Café Chalupecký: Aneta Rostkowska & Jakub Woynarowski

Café Chalupecký: Aneta Rostkowska & Jakub Woynarowski

The Strange and Terrible Saga of Jindřich Chalupecký Award

During the guided tour, Aneta Rostkowska and Jakub Woynarowski presented a hypothetic exhibition realized at the National Gallery in Prague referring to the forgotten history of Jindřich Chalupecký Award. Through narratives, storytelling and (anti-)documentation, they playfully appropriated selected elements of the gallery space as well as the artworks exhibited there. An imaginary juxtaposition of artworks challenged the symbolic inaccessibility of place. The performance was based on the idea of “gonzo curating” – a creative practice conceived as a process of appropriation of objects by means of constructing a semi-fictional narrative around them. Gonzo curating is an independent, rebellious and performative curatorial practice, an inventive form of challenging art institutions and established exhibition formats. Inspired by Hunter Thompson’s highly subjective but politically relevant and playful gonzo journalism, gonzo curating is an attempt to reconceive curatorial practice in the times of economic and political crisis.

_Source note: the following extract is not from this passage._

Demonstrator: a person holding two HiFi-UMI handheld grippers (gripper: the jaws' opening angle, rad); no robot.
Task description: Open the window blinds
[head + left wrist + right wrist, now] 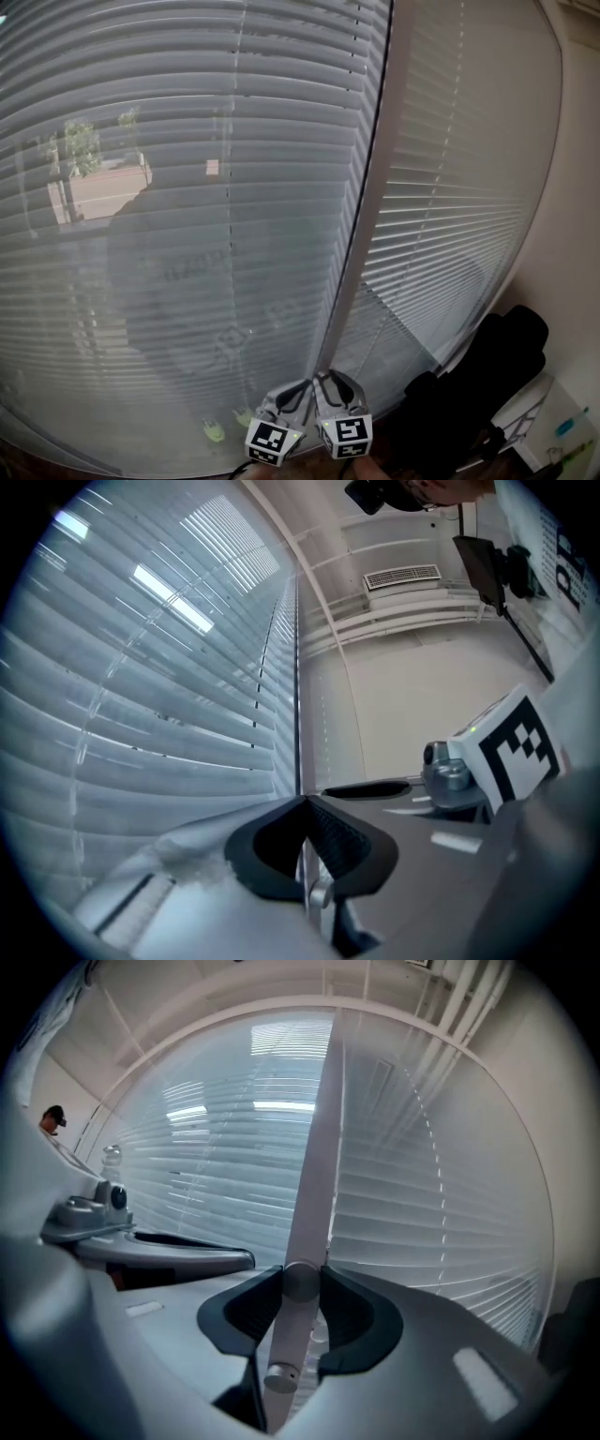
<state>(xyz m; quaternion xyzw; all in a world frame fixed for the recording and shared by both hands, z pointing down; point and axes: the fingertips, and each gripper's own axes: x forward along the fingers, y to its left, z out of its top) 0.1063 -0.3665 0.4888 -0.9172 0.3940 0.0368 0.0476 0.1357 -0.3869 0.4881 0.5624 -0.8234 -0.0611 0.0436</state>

Aneta Rostkowska is a curator, writer and amateur botanist with a background in philosophy, economics and art history. As a curator she is pursuing experimental practices in-between literature and visual arts that take form of performative lectures and guided tours involving virtual institutions of art, fictional artists and non-existent exhibitions (“gonzo curating“). As a writer she creates unconventional texts in-between fiction and art criticism inspired by the concept of anti-documentation. As a botanist, she is working on an artistic book about relations between humans and houseplants. In 2015, together with Virginija Januškevičiūtė, she curated “A Million Lines,” an exhibition based on a short story of China Miéville, a part of XII Baltic Triennial, accompanied by a Polish translation of Kristupas Sabolius’ book “Proteus and the Radical Imaginary.” She currently works at the Academy of the Arts of the World in Cologne, Germany.

Jakub Woynarowski is a graduate of the Academy of Fine Arts in Cracow, where he currently teaches at the Narrative Drawing Studio and conducts a seminar on visual culture. He combines the activity of an artist, designer and independent curator. As an author of graphic novels and art books, including “Dead Season” and “Corpus Delicti” he investigates the feasibility of applying various forms of visual narration as instruments of theoretical reflection. Interested in the “archaeology of the avant-garde,” he is pointing out similarities between ancient artworks and modern art. He takes up themes associated with post secularism, post-humanism, institutional criticism and gonzo curating. In 2014 he collaborated with the Institute of Architecture as author of the artistic concept of the Polish Pavilion at the 14th Biennale of Architecture in Venice. He lives and works in Cracow, Poland.